• ASSIGNMENT:
Your answer should be the exact lines of the data below from the one containing "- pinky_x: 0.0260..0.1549" through the one containing "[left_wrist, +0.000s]"; please include nothing else.
───── DATA BLOCK
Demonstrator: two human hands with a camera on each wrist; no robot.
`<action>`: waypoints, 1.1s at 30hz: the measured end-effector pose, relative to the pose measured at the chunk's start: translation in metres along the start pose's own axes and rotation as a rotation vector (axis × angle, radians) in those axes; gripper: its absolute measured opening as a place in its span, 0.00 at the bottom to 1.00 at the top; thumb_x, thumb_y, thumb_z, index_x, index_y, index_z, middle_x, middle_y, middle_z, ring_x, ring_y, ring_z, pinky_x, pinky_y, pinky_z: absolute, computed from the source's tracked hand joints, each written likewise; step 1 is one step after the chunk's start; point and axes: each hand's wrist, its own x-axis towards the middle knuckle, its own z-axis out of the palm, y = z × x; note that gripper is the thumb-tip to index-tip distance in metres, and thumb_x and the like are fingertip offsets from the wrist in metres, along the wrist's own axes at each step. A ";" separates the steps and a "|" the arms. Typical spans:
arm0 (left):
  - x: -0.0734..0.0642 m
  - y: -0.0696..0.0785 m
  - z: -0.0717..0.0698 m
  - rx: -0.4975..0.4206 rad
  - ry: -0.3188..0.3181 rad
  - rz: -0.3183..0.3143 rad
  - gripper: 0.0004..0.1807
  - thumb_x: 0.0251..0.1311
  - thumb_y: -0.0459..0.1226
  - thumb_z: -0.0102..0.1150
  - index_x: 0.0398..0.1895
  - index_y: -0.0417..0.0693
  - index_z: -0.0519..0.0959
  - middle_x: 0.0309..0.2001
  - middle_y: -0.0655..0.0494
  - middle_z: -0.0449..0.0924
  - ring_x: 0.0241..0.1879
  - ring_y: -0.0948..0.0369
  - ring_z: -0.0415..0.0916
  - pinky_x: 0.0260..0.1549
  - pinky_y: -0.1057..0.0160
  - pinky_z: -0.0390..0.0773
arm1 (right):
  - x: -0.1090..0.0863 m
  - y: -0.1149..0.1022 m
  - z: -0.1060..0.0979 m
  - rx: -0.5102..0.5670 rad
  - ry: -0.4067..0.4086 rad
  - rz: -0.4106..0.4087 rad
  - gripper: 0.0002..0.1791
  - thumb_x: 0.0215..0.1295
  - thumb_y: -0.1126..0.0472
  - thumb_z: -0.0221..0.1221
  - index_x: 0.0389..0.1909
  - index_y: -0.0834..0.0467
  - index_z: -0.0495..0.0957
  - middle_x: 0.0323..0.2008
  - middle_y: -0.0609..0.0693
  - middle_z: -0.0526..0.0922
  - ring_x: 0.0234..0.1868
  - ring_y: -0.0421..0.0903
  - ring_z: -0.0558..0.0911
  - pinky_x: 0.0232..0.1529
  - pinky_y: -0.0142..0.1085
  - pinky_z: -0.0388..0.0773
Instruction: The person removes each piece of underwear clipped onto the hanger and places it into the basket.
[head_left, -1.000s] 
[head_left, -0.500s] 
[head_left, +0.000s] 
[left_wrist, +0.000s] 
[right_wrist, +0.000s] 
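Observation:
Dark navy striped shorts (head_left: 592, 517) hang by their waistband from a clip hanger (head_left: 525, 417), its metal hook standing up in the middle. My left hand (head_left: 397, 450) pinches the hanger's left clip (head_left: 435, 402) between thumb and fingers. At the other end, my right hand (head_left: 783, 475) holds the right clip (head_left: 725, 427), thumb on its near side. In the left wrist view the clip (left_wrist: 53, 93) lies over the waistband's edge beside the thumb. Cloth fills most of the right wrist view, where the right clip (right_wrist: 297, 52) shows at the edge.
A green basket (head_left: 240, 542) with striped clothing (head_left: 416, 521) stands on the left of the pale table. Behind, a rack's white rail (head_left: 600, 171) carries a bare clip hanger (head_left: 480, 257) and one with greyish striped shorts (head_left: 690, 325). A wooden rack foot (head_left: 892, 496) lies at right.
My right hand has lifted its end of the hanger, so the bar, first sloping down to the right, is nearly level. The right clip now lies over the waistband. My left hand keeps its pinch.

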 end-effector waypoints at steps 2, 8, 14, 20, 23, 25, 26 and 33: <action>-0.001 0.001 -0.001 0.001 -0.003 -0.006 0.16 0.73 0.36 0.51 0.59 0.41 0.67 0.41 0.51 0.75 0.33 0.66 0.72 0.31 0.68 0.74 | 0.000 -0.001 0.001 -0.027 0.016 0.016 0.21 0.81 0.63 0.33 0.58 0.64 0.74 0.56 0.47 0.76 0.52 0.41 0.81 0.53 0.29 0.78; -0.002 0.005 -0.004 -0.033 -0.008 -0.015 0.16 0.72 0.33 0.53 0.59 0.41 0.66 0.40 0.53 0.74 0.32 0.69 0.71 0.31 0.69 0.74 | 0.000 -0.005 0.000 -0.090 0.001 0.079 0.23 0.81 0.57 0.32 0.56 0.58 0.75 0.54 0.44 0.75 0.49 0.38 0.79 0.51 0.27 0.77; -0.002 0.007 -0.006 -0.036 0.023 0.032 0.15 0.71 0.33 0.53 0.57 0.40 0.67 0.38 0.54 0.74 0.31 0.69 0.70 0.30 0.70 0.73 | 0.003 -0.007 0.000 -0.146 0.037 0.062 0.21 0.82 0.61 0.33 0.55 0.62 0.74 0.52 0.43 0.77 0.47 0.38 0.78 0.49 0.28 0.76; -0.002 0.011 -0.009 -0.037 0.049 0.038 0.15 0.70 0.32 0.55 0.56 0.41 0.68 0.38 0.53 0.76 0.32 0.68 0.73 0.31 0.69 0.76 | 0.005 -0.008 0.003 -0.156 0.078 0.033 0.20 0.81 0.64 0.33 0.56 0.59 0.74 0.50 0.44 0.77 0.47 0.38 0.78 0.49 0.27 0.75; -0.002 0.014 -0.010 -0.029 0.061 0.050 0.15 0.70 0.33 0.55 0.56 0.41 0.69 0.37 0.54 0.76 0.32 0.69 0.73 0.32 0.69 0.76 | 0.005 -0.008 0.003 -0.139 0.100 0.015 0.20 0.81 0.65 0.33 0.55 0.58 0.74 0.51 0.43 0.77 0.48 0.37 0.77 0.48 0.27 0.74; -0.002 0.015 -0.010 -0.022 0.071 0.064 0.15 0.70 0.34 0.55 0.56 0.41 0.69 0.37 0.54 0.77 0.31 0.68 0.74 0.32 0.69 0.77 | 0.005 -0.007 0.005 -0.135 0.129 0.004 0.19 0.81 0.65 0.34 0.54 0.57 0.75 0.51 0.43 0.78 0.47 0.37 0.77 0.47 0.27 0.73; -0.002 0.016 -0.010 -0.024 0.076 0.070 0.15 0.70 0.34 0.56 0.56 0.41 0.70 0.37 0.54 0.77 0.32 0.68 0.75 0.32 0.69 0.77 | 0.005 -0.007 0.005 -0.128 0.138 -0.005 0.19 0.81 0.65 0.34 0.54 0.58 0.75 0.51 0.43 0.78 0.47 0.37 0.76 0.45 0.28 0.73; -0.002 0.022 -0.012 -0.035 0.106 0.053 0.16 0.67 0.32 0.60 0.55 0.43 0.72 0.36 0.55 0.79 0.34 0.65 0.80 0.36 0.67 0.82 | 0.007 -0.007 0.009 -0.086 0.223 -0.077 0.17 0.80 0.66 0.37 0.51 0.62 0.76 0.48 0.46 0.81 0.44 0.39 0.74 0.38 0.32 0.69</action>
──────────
• RESULT:
  - pinky_x: 0.0260..0.1549
  - pinky_y: -0.1057..0.0160
  - pinky_z: -0.0390..0.0773
arm1 (right):
  - x: -0.1090..0.0863 m
  - y: -0.1149..0.1022 m
  - z: -0.1060..0.0979 m
  - rx: -0.5102..0.5670 rad
  - ry: -0.4067..0.4086 rad
  - rz: -0.4106..0.4087 rad
  - gripper: 0.0002..0.1791
  - thumb_x: 0.0215..0.1295
  - thumb_y: -0.1126..0.0472
  - thumb_z: -0.0221..0.1221
  - index_x: 0.0389..0.1909
  - index_y: -0.0834..0.0467
  - index_z: -0.0495..0.0957
  - middle_x: 0.0323..0.2008
  - middle_y: -0.0609..0.0693
  - middle_z: -0.0526..0.0922
  - ring_x: 0.0234..0.1868
  - ring_y: -0.0421..0.0903
  - ring_z: -0.0558..0.0911
  - pinky_x: 0.0232..0.1529
  - pinky_y: -0.0142..0.1085
  - pinky_z: -0.0388..0.0773
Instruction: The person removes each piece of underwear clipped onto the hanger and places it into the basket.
[head_left, -1.000s] 
[head_left, -0.500s] 
[head_left, +0.000s] 
[left_wrist, +0.000s] 

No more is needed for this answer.